American composer and music producer

Alexander Perls Rousmaniere (born May 11, 1976) is an American former musician, DJ, entrepreneur, and record producer. His songs are known for their mix of electronic, trance, and religiously themed lyrics and are entirely written, performed, and produced by Perls; notable projects include 009 Sound System and Aalborg Soundtracks.

== Early life and education ==
Perls grew up in Boston, Massachusetts, culminating in an education at Concord Academy. While studying at University College London in 1997, Perls worked with the post-rock collective Piano Magic.

Following Perls' graduation from Oberlin College in 1998, he began working for the Barbara Gladstone Gallery, a leading contemporary art dealership in New York. The following year he co-founded NATOarts, which (according to its charter) sought to "promote global security and stability through the exhibition of works of conceptual art." The government support for the organization was terminated in the early days of the George W. Bush administration, ultimately leading to a decision to focus on a career as a songwriter.

== Music career ==
Between 1999 and 2004, Perls collaborated with producer Simon Break in an electro-acoustic duo called Icebreaker International. They released 3 albums together, as part of their NATOarts project, which sought to "promote economic globalisation and free international trade".

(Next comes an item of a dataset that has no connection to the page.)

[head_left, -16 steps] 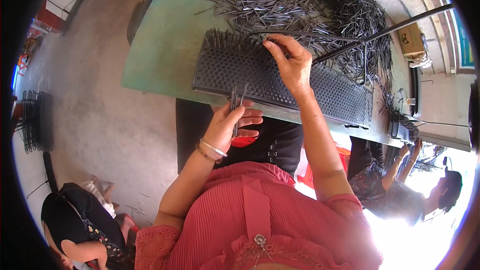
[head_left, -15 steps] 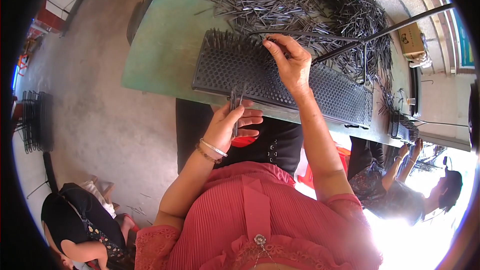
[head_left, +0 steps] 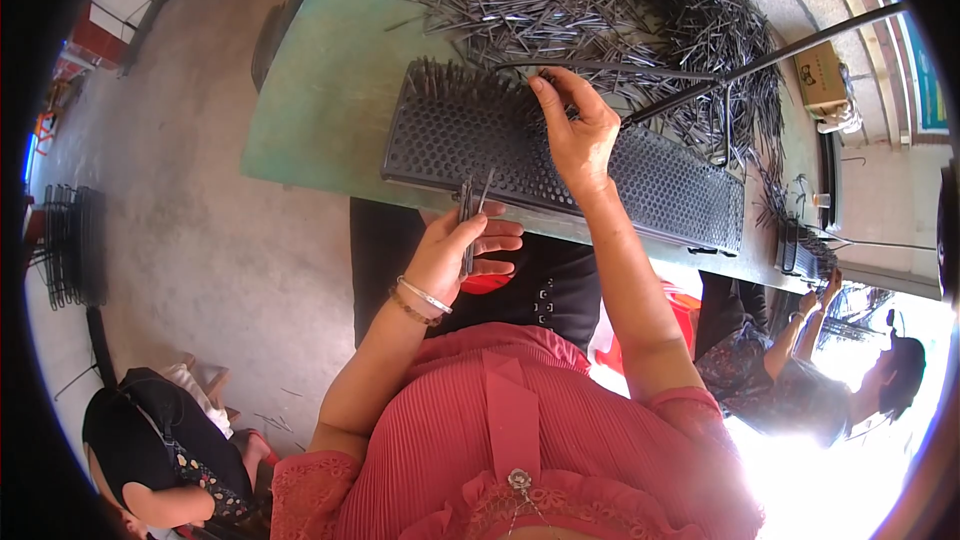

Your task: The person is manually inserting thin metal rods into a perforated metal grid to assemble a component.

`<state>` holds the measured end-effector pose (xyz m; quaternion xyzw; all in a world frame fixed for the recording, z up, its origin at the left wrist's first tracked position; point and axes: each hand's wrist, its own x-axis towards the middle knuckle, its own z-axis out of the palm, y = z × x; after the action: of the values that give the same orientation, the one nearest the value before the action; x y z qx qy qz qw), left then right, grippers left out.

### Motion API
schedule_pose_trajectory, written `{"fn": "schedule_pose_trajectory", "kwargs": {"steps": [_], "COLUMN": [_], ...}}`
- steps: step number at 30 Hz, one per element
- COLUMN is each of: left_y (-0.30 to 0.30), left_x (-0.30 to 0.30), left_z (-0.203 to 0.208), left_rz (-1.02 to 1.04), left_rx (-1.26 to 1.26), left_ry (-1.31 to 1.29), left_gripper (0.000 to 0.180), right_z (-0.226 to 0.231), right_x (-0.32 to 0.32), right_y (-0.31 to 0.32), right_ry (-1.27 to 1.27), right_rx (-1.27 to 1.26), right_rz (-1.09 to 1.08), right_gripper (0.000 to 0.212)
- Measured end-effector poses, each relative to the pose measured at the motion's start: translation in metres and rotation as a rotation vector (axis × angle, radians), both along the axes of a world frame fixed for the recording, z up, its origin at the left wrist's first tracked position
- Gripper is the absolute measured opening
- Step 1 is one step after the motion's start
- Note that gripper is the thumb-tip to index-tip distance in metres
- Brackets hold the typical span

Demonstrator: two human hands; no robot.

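A long black block with a honeycomb of holes (head_left: 680,196) lies along the table's near edge. Thin dark rods (head_left: 455,78) stand upright in its far rows, most densely at the left end. Over the far side, my right hand (head_left: 580,130) pinches thumb and fingers at what looks like a thin dark rod, mostly hidden by the fingertips. Just in front of the block's near edge, my left hand (head_left: 455,245) grips a small bundle of thin dark rods (head_left: 467,215) between thumb and palm, its other fingers spread.
A large heap of loose dark rods (head_left: 600,15) covers the far side of the green table (head_left: 320,110). A black metal bar (head_left: 770,65) slants across from the right. Another person (head_left: 800,380) works at a similar block at right; one more person (head_left: 165,440) sits at lower left.
My right hand has shifted very slightly and stays at the far rows of the block. The left hand with its bundle is almost unmoved.
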<state>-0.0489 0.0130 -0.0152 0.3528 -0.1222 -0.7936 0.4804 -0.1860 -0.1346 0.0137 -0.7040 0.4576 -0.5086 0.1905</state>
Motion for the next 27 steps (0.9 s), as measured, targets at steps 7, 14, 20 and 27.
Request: {"fn": "schedule_pose_trajectory", "kwargs": {"steps": [7, 14, 20, 27], "left_y": [0.0007, 0.0015, -0.0006, -0.0010], "left_x": [0.0009, 0.0002, 0.0011, -0.0016], "left_z": [-0.0015, -0.0034, -0.0009, 0.0017], "left_rz": [0.006, 0.003, 0.016, -0.011], "left_rx": [-0.005, -0.001, 0.000, -0.036], "left_ry": [0.006, 0.010, 0.023, 0.013], "left_gripper": [0.035, 0.035, 0.034, 0.034], "right_z": [0.0016, -0.0043, -0.0031, -0.0047], "right_x": [-0.0030, 0.0008, -0.0040, -0.0064], "right_y": [0.0035, 0.0021, 0.0002, -0.0044], "right_ry": [-0.007, 0.029, 0.333, 0.400], "right_rx": [0.030, 0.008, -0.201, -0.304], "right_rz": [0.017, 0.022, 0.138, 0.140], "right_gripper": [0.018, 0.019, 0.021, 0.016]}}
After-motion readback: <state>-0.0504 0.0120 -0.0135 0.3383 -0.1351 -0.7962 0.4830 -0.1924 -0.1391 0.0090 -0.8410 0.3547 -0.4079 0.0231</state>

Between 2000 and 2008, Perls primarily composed music for European dance music artists, including David Guetta, Paul van Dyk, Ian Carey, ATB, and Robert M. He also provided vocals for Cosmic Gate on their album Earth Mover. first in New York City, and after 2006, in Los Angeles. From 2000 to 2003, he was one of the members of the electronic music duo Circ, which released one album, Love Electric, and several singles and remixes.

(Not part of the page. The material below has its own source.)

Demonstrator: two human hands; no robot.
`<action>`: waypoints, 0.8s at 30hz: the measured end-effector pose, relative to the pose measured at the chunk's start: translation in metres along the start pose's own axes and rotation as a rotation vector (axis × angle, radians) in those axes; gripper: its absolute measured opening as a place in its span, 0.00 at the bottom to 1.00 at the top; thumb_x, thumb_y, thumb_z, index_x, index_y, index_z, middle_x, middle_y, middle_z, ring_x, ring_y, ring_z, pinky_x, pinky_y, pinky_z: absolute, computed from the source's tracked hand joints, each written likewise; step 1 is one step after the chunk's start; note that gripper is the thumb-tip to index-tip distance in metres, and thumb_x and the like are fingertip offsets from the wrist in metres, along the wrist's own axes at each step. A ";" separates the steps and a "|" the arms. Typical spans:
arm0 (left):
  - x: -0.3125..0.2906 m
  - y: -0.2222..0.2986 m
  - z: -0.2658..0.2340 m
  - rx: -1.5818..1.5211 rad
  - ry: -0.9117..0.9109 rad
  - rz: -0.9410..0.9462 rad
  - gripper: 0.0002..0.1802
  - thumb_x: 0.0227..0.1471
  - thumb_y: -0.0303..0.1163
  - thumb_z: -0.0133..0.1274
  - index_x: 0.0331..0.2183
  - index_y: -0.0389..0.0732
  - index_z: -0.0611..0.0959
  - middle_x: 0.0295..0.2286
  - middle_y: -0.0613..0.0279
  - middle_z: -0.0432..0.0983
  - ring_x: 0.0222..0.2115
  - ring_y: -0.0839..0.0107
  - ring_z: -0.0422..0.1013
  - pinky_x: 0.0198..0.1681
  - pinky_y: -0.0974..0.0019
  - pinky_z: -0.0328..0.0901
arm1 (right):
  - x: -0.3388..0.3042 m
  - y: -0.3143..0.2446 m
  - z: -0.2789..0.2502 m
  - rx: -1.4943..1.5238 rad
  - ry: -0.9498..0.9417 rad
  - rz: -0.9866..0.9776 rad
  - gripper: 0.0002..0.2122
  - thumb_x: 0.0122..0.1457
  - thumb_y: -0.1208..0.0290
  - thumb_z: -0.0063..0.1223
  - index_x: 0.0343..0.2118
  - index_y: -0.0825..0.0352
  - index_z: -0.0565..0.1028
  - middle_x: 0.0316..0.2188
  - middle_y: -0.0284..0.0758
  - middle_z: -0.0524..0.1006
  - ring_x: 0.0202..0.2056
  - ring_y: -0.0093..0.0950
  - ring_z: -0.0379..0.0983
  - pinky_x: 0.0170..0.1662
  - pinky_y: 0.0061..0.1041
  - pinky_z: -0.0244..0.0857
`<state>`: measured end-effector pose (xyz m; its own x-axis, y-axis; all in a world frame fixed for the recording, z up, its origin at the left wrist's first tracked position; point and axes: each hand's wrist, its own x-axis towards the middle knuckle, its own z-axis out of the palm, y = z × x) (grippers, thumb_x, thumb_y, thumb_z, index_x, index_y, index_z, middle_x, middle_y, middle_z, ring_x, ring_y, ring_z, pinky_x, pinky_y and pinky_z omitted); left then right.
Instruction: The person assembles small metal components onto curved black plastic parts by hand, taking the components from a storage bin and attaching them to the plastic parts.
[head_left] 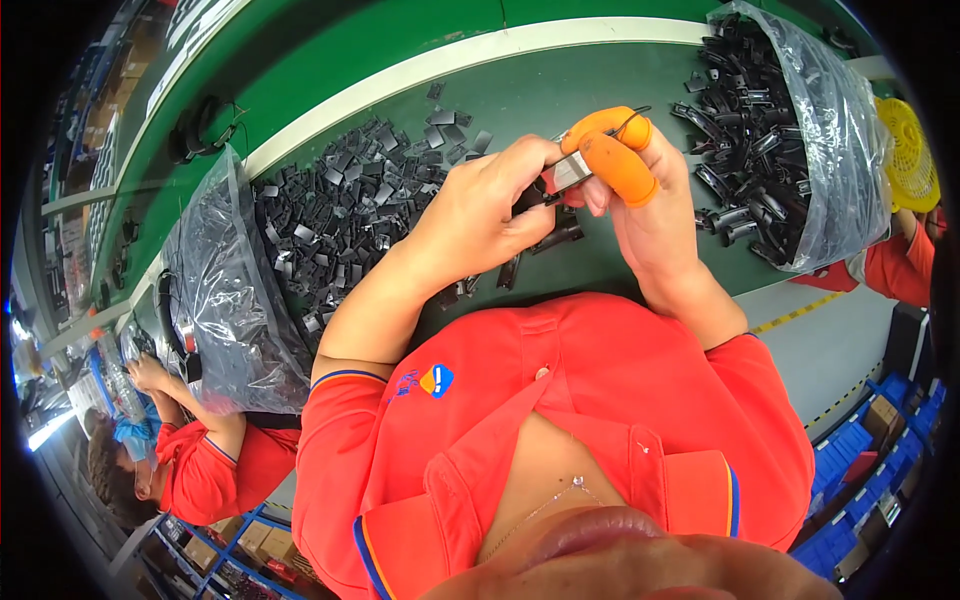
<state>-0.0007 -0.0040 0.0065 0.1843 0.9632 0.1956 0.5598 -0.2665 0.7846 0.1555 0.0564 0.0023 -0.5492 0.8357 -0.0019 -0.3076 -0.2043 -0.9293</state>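
Note:
Both of my hands meet over the green work surface (pixel 610 260). Between them is a small black plastic part with a shiny silver face (pixel 567 173). My left hand (pixel 480 210) is closed around its dark end. On the other side my right hand (pixel 655 205), wearing orange finger cots on two fingers, pinches at the part, and a thin dark strand sticks out past the fingertips. Several black curved pieces (pixel 562 236) lie below my hands, partly hidden. To the left spreads a heap of small black plates (pixel 345 190).
A clear plastic bag (pixel 235 290) lies by the left heap. Another bag (pixel 830 130) at right spills black curved parts (pixel 745 125). Beyond it is a yellow basket (pixel 908 155). A white rail (pixel 480 50) crosses the back. Co-workers in red (pixel 240 465) sit at both sides.

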 end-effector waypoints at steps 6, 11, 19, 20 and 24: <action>-0.003 -0.001 0.007 -0.562 -0.123 -0.173 0.13 0.46 0.26 0.48 0.37 0.36 0.70 0.30 0.59 0.73 0.31 0.68 0.72 0.36 0.67 0.65 | -0.002 -0.010 -0.001 0.002 -0.020 0.026 0.07 0.56 0.72 0.46 0.32 0.71 0.70 0.14 0.26 0.65 0.17 0.14 0.61 0.19 0.13 0.55; -0.001 -0.007 -0.008 -0.862 -0.317 -0.106 0.16 0.55 0.32 0.39 0.42 0.31 0.69 0.34 0.56 0.73 0.35 0.69 0.71 0.44 0.69 0.63 | 0.001 -0.011 -0.005 0.075 -0.104 0.096 0.07 0.56 0.72 0.45 0.32 0.72 0.71 0.14 0.27 0.66 0.16 0.15 0.61 0.18 0.12 0.54; 0.005 -0.032 -0.053 -1.117 0.241 0.090 0.16 0.54 0.31 0.41 0.42 0.30 0.68 0.31 0.53 0.72 0.33 0.66 0.71 0.40 0.66 0.66 | 0.024 0.006 -0.050 -0.130 -0.171 0.053 0.10 0.58 0.69 0.42 0.39 0.68 0.69 0.23 0.30 0.70 0.24 0.19 0.64 0.29 0.18 0.58; 0.002 -0.036 -0.059 -1.196 0.314 0.105 0.17 0.56 0.32 0.39 0.43 0.30 0.65 0.32 0.56 0.69 0.34 0.69 0.68 0.44 0.63 0.63 | 0.023 0.013 -0.056 -0.430 -0.262 0.019 0.08 0.56 0.72 0.44 0.38 0.67 0.70 0.25 0.29 0.70 0.26 0.19 0.64 0.31 0.18 0.59; 0.004 -0.045 -0.062 -1.580 0.292 0.205 0.19 0.57 0.30 0.36 0.47 0.29 0.60 0.36 0.59 0.62 0.39 0.70 0.63 0.54 0.59 0.54 | 0.014 0.031 -0.070 -0.922 -0.539 -0.078 0.08 0.48 0.81 0.50 0.33 0.64 0.73 0.33 0.28 0.69 0.34 0.23 0.65 0.38 0.20 0.58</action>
<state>-0.0755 0.0145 0.0085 -0.1079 0.9406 0.3220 -0.8333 -0.2622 0.4867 0.1925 0.0970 -0.0521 -0.8936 0.4483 0.0237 0.2248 0.4925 -0.8407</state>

Between 2002 and 2004, Perls' music publishing catalog was represented by Bug Music. Beginning in 2004, his catalog was represented outside the United States by the Independent Music Group, and since 2011 has been represented internationally by Kobalt Music Group.

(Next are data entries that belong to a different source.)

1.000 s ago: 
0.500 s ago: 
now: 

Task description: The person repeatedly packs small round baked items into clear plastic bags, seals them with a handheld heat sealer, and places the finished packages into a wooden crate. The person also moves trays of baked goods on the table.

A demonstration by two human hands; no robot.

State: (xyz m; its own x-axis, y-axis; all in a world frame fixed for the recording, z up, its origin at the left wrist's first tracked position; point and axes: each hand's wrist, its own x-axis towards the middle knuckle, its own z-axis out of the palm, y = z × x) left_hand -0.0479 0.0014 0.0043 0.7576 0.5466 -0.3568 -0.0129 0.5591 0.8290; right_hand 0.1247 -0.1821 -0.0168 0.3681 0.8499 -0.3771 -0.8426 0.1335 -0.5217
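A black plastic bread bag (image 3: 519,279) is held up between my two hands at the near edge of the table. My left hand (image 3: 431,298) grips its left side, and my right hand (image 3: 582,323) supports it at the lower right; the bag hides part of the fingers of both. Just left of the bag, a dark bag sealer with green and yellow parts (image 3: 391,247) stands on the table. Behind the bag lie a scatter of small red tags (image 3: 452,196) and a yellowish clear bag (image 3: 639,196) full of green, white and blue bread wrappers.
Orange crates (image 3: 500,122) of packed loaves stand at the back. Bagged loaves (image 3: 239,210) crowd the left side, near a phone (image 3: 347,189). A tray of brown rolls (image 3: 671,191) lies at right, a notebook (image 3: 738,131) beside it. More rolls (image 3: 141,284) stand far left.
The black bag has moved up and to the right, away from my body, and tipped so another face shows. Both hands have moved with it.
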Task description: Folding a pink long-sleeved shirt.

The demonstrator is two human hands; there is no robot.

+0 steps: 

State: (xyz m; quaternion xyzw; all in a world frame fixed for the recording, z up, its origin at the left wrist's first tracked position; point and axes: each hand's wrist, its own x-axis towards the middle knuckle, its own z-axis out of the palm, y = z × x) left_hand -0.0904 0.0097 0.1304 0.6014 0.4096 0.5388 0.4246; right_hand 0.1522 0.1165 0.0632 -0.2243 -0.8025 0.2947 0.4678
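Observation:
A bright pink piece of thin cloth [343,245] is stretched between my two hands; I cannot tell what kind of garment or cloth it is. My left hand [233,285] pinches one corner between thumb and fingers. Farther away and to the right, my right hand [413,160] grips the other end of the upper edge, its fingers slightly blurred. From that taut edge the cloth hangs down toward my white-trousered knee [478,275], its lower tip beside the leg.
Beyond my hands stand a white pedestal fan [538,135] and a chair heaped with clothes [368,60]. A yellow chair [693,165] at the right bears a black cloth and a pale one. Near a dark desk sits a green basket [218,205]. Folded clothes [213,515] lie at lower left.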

In 2011, Track One Recordings opened a remix competition for Perls' productions "Dreamscape" and "Born to Be Wasted".

Perls' song "Wings" was commissioned to be the theme song for the "Wings Flying Hoodie," a sweatshirt with a built in inflatable travel pillow and eye mask.

=== YouTube ===
As a consequence of YouTube introducing a system called AudioSwap on February 22, 2007, which replaces the audio of copyrighted soundtracks with a different, Creative Commons licensed song, several songs from Perls under his 009 Sound System project, particularly "Dreamscape", "With a Spirit", "Space and Time", "Born to Be Wasted", "Holy Ghost", and "Trinity," became widely prominent on many YouTube videos. Because the artists were alphabetically sorted, 009 Sound System songs were placed at the top of the AudioSwap list, leading them to be chosen by many users.

In 2025, a 2010 song that Perls wrote, "Turn the Lights Off" performed by Danish DJ Kato and singer Jon Nørgaard, went viral due to a meme of Jon Hamm's character in Your Friends & Neighbors dancing in a club. This resulted in the song charting globally.

== Personal life ==
Perls is married to Los Angeles jewelry designer Sonia Boyajian.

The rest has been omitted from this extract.